American editor and food writer (born 1955)

Katherine Evelyn Heyhoe (born April 9, 1955) is an American editor and food writer. She is the author of numerous gourmet cookbooks.

==Career==
Heyhoe has been a member of the International Association of Culinary Professionals (IACP) since 1994, when she co-founded the electronic Gourmet Guide, one of the first websites dedicated to food and cooking. In 1995 she developed food sites for America Online and in 1996 launched The Global Gourmet website which merged into the Global Gourmet in 1998. She is currently Executive Editor of The Global Gourmet and writes a monthly food column about culinary topics.

Heyhoe coined the term cookprint. Cookprint is a set of resources used to cook the food, including the ingredients, the energy and water used to prepare the food, and also the waste produced in the process.

==Personal life==
Heyhoe is married to Thomas Way, who is also her business partner.
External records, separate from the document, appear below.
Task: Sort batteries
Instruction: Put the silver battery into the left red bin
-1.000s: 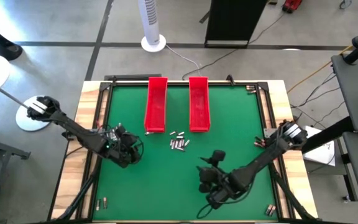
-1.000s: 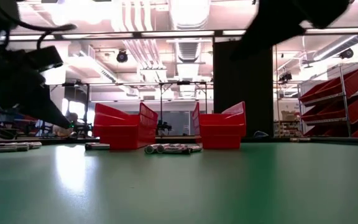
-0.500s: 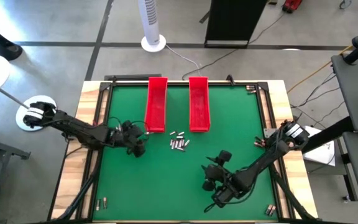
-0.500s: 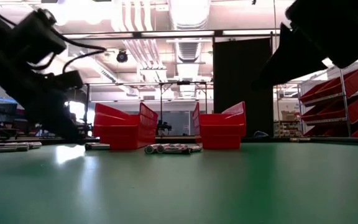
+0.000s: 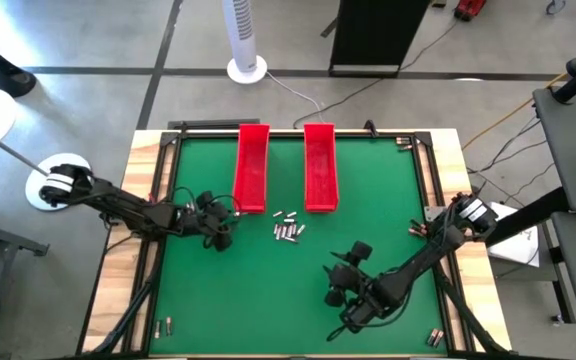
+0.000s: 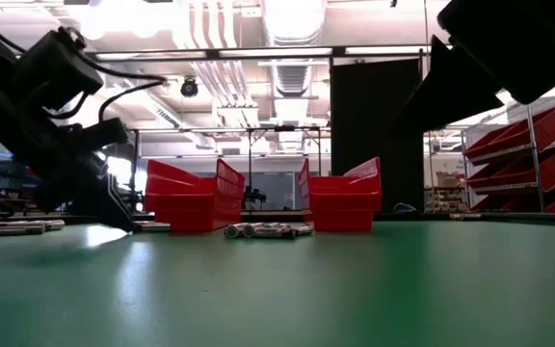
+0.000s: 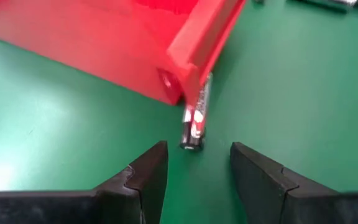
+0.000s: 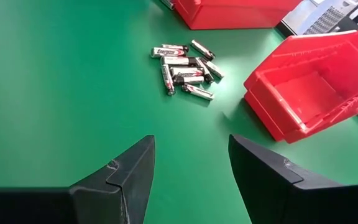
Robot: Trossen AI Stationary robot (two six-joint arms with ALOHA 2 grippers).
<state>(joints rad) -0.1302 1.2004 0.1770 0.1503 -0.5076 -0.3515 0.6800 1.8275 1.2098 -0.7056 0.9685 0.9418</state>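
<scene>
Two arms work over the green table (image 5: 208, 300). On the left side, the left gripper (image 7: 194, 163) is low over the mat, near the front corner of the left red tray (image 5: 251, 168); its fingers (image 7: 145, 171) are spread apart and hold nothing. One single battery (image 7: 195, 119) lies against that tray's corner, just ahead of the gap between the fingers, not touched by them. In the middle of the table, in front of the two trays and between them, lies the small heap of batteries (image 5: 287, 228), well apart from both grippers. Some have dark labels with red marks and white writing, which is too small to read with certainty. The right red tray (image 5: 319, 166) stands beside the left one. On the right, the right gripper (image 8: 188, 167) hangs above the mat nearer the front edge, wide open and empty, pointing toward the heap.
</scene>
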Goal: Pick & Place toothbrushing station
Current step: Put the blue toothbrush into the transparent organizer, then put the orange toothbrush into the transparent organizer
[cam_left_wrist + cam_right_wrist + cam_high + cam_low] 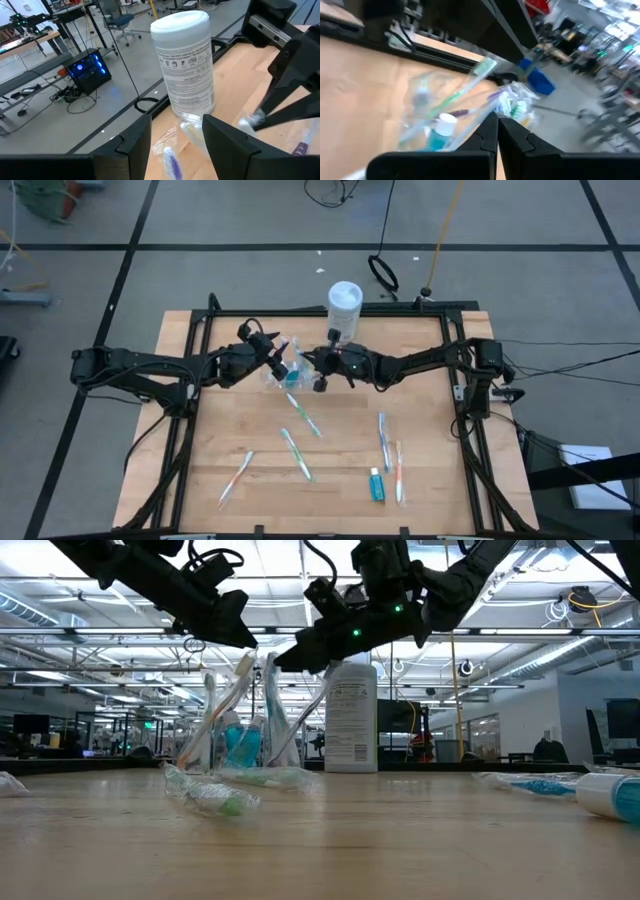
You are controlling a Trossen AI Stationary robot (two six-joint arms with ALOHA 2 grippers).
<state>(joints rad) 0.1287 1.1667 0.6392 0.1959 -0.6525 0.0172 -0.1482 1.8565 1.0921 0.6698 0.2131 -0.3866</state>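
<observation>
A small clear cup (281, 378) stands on its base on the wooden table (230, 410) near the far middle. Several toothbrushes (215, 710) and a teal toothpaste tube (240, 745) stand in it and lean on its rim. My left gripper (282, 364) hovers open just above the cup, with brush heads (190, 131) showing between its fingers. From the right, my right gripper (312, 362) is shut on a plastic-wrapped toothbrush (515, 102) that slants down into the cup. More toothbrushes (298, 453) and a toothpaste tube (376, 483) lie flat toward the near edge. My right gripper pinches the wrapped toothbrush between its two shut fingers just below the head, on the upper shaft (491, 109). The fingers come about level from the table's right and lie across the shaft. The brush tilts, its head end up and its lower end (290, 740) inside the cup.
A tall white wipes canister (345, 304) stands close behind the cup at the far edge. A black frame (200, 330) rims the table. Loose toothbrushes (384, 440) lie at the near right and another (236, 477) at the near left.
</observation>
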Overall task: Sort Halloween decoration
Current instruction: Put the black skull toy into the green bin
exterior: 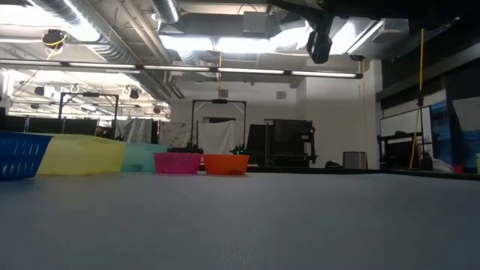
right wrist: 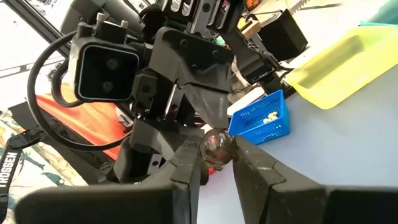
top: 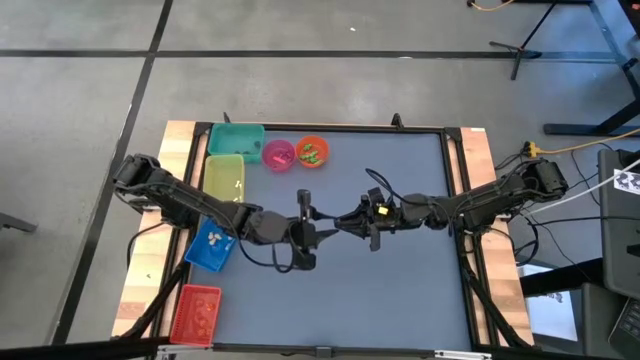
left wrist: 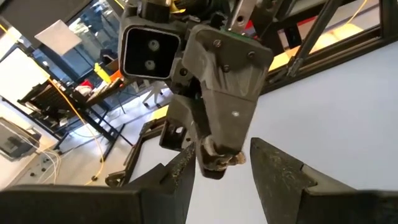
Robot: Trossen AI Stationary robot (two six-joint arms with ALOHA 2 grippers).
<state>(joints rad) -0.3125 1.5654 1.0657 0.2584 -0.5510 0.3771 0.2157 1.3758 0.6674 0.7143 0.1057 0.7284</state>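
Halloween trinket, small and round, sits pinched between the right end effector's fingers, raised over the middle of the tabletop. Left end effector meets it tip to tip, its fingers spread around the right one's tip. More trinkets lie in the blue bin on the left.

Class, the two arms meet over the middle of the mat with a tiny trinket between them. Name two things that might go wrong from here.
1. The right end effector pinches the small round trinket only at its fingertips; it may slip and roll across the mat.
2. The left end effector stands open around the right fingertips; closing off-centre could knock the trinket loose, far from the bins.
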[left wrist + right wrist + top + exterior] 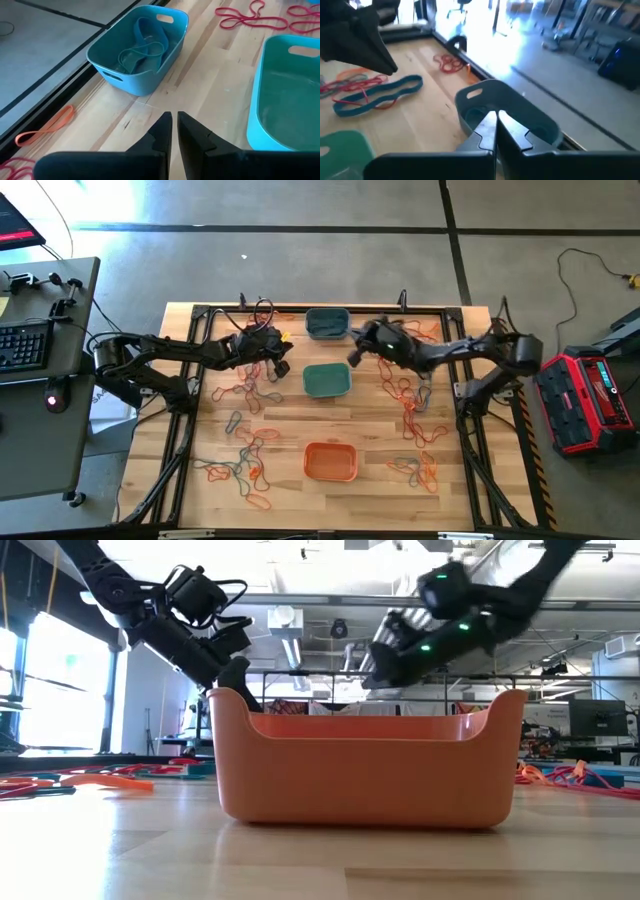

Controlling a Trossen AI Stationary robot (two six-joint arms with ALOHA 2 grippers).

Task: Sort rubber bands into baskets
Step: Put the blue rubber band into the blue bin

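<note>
**Both grippers closed and empty above the far baskets**

The wooden table (330, 425) fills the centre of the high view, framed by a black rail. Two dark arms reach in from the left and right edges of that frame and meet near the upper middle.

Three baskets stand in a column down the middle of the high view. The grey-blue basket (327, 323) is uppermost, at the table's top edge, and holds a few blue-teal bands (141, 50). The teal-green basket (326, 380) sits just below it, apart from it. The orange basket (330, 461) is well below, in the lower middle; in the low view it fills the centre of the frame.

The left gripper (281, 367) hangs just left of the teal-green basket, its fingers (162, 131) nearly together with only a thin slit between them and nothing held. The right gripper (354, 354) hangs between the grey-blue and teal-green baskets, slightly right of them; its fingers are pressed shut on nothing, with the grey-blue basket directly beyond their tips in the right wrist view.

Loose rubber bands (245, 460) in orange, red and blue-teal lie scattered across the left half of the table, and more (415, 420) trail down the right side.
</note>
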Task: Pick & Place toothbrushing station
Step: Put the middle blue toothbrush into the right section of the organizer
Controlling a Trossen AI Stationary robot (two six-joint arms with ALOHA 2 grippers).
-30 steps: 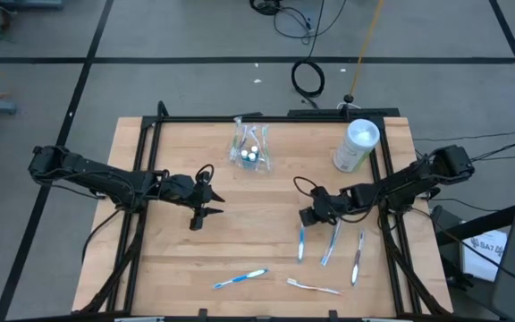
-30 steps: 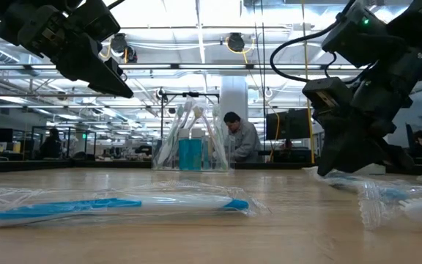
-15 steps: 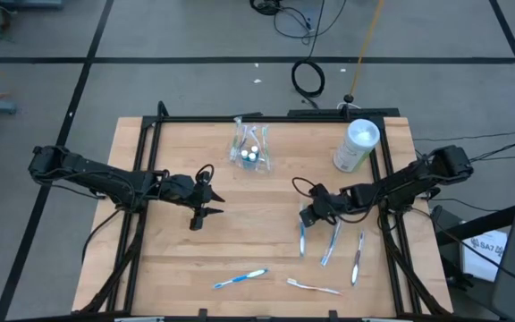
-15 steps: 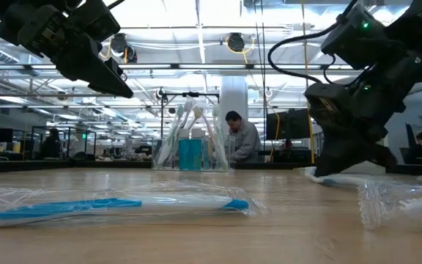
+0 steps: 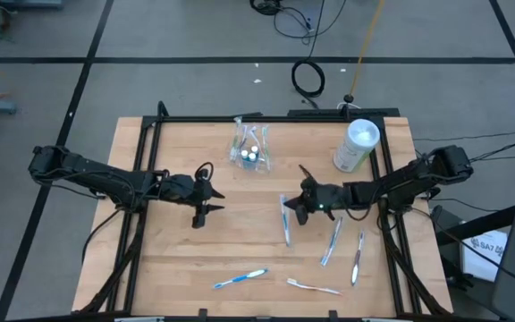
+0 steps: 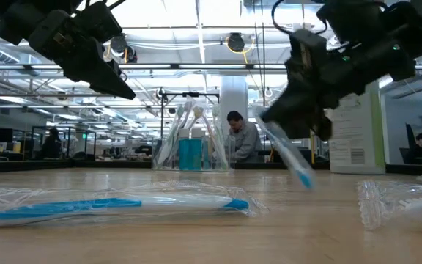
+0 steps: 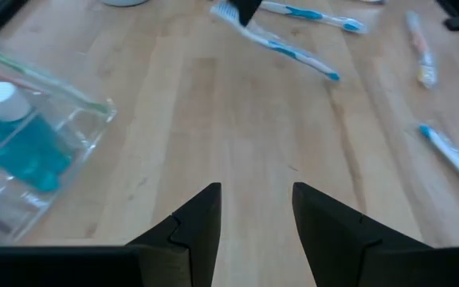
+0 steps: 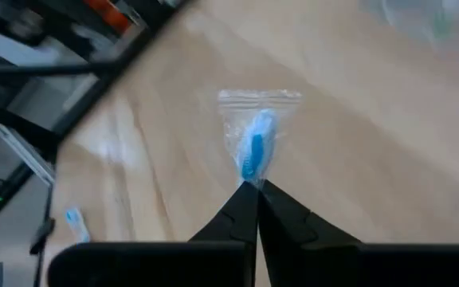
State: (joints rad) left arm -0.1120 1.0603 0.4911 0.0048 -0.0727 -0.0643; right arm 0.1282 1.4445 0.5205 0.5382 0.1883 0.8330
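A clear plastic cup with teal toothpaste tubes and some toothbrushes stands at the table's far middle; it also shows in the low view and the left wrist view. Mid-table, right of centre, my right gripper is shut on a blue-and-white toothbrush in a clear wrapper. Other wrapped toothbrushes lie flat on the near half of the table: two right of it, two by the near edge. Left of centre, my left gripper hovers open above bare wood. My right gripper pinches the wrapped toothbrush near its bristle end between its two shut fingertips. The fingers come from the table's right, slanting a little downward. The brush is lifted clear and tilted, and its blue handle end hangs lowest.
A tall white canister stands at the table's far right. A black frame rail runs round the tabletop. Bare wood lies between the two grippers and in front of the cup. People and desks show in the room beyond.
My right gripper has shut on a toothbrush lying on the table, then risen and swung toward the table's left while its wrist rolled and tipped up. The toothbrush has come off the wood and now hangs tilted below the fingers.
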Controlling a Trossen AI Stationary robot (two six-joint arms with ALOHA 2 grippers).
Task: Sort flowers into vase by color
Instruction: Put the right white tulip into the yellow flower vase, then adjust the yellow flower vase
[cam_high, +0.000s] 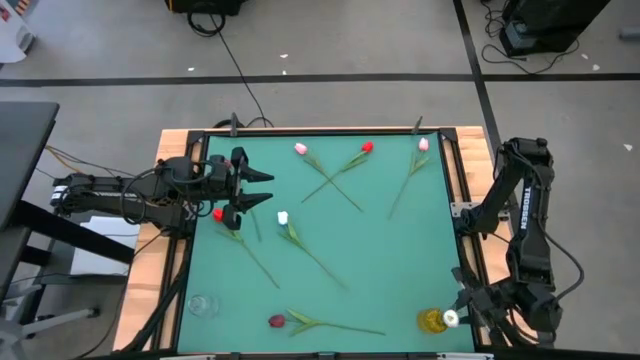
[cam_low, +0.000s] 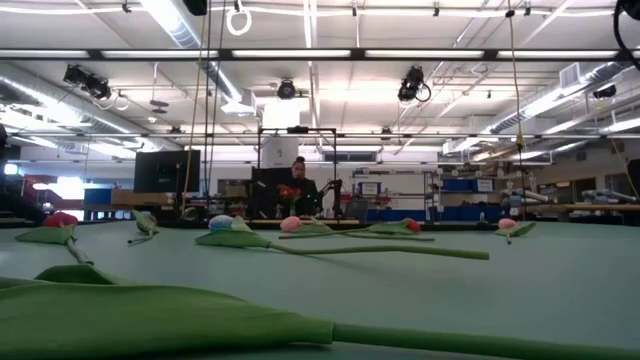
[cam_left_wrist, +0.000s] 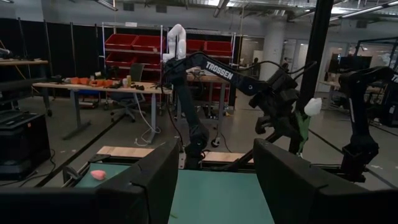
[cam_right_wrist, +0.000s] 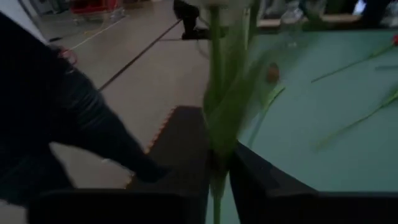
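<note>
Green mat (cam_high: 400, 260) bears scattered tulips (cam_high: 330, 175). At its left edge the left gripper (cam_high: 262, 187) hovers, fingers wide, holding nothing. At the near right corner, the right gripper (cam_right_wrist: 217, 180) pinches a white tulip (cam_high: 451, 318) stem narrowly above the yellow vase (cam_high: 431, 321).

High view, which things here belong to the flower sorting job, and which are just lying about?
Part of the job:
- maroon tulip, red tulip and four more on the green mat
- white tulip at the right gripper
- yellow vase, clear vase
- left gripper, waiting over the mat's left side

Just lying about:
- floor cables
- white scraps on the floor
</note>
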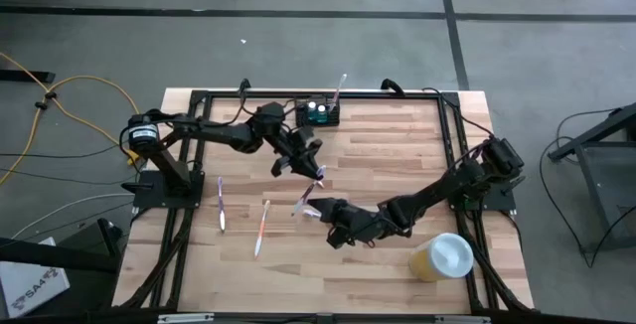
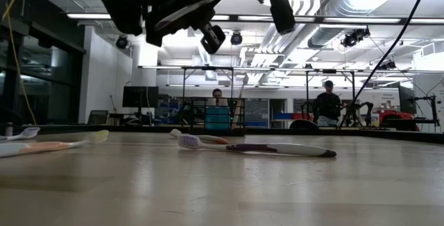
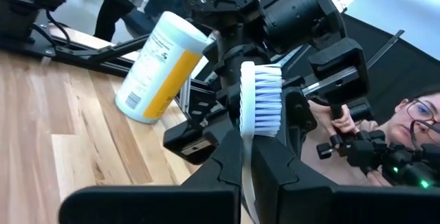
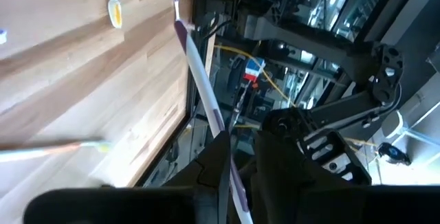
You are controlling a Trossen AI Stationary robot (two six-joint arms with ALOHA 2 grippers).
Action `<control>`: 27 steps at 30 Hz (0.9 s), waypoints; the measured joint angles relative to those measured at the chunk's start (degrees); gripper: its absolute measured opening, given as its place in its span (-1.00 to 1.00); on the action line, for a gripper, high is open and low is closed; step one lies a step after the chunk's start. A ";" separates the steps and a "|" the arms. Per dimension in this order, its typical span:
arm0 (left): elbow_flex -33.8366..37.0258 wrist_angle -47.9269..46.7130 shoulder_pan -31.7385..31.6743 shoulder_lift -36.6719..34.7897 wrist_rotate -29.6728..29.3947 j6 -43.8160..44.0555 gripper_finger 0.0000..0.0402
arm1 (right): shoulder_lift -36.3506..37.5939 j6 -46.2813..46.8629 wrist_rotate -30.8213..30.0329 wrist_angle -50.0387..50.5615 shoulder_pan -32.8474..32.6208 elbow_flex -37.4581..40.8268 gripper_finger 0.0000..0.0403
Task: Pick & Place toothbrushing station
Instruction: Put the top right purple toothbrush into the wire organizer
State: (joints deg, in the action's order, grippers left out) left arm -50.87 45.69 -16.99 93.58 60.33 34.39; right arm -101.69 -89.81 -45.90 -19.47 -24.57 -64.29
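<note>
Grey concrete floor surrounded the wooden bench (image 1: 397, 155), whose black frame rail ran along every edge. Near the middle of the high view, the left claw (image 1: 316, 173) was clamped on a white toothbrush (image 3: 260, 99), its bristled head standing up between the dark fingers (image 3: 227, 162) in the left wrist view. Just below it in that high view, the right claw (image 1: 320, 208) was closed on a purple-and-white toothbrush (image 4: 199, 73), the handle running out past its fingers toward the bench edge in the right wrist view. Both claws hung close together, above the bench rather than on it.

Outward from them, the toothbrushing station (image 1: 318, 113) sat at the top edge of the bench, against the rail, with one brush standing in it. To the lower left lay an orange toothbrush (image 1: 261, 229) and, farther left, another purple toothbrush (image 1: 221, 203), apart from each other. A yellow cup with a white lid (image 1: 442, 256) stood at the lower right, close to the rail.

Bare wood lay open across the right half of the bench and between the station and the claws.
</note>
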 joint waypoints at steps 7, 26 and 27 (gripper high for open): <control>0.00 -0.02 -2.39 -0.11 0.23 -0.06 -0.99 | 0.00 2.29 -4.85 2.13 -0.63 0.00 -0.70; 0.00 0.92 -16.92 -2.96 -10.53 -13.74 -0.99 | 3.61 23.30 -25.46 5.31 0.01 0.07 -0.69; 0.00 0.62 -17.77 -3.67 -11.14 -14.36 -0.99 | 3.86 24.52 -25.84 5.66 0.04 0.07 -0.69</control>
State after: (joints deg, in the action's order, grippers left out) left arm -50.87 46.32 -34.76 89.91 49.18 20.03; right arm -97.83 -65.28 -71.74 -13.81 -24.54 -64.23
Currently the couple lives in the Hill Country near Austin, Texas.

== Books ==
- Cooking Green: Reducing Your Carbon Footprint in the Kitchen the New Green Basics Way (Lifelong Books, Perseus Books Group, 2009)
- Great Bar Food at Home (John Wiley & Sons, 2007)
- The Stubbs Bar-B-Q Cookbook (John Wiley & Sons, 2007)
- A World Atlas of Food (McGraw-Hill, 2006)
- Macho Nachos: 50 Toppings, Salsas, and Spreads for Irresistible Snacks and Light Meals (Clarkson Potter, 2003)
- Harvesting the Dream: The Rags-to-Riches Tale of the Sutter Home Winery (with Stanley Hock, John Wiley & Sons, 2003)
- A Chicken in Every Pot: Global Recipes for the World's Most Popular Bird (Capital Books, 2003)
- Cooking with Kids for Dummies (IDG Books, 1999)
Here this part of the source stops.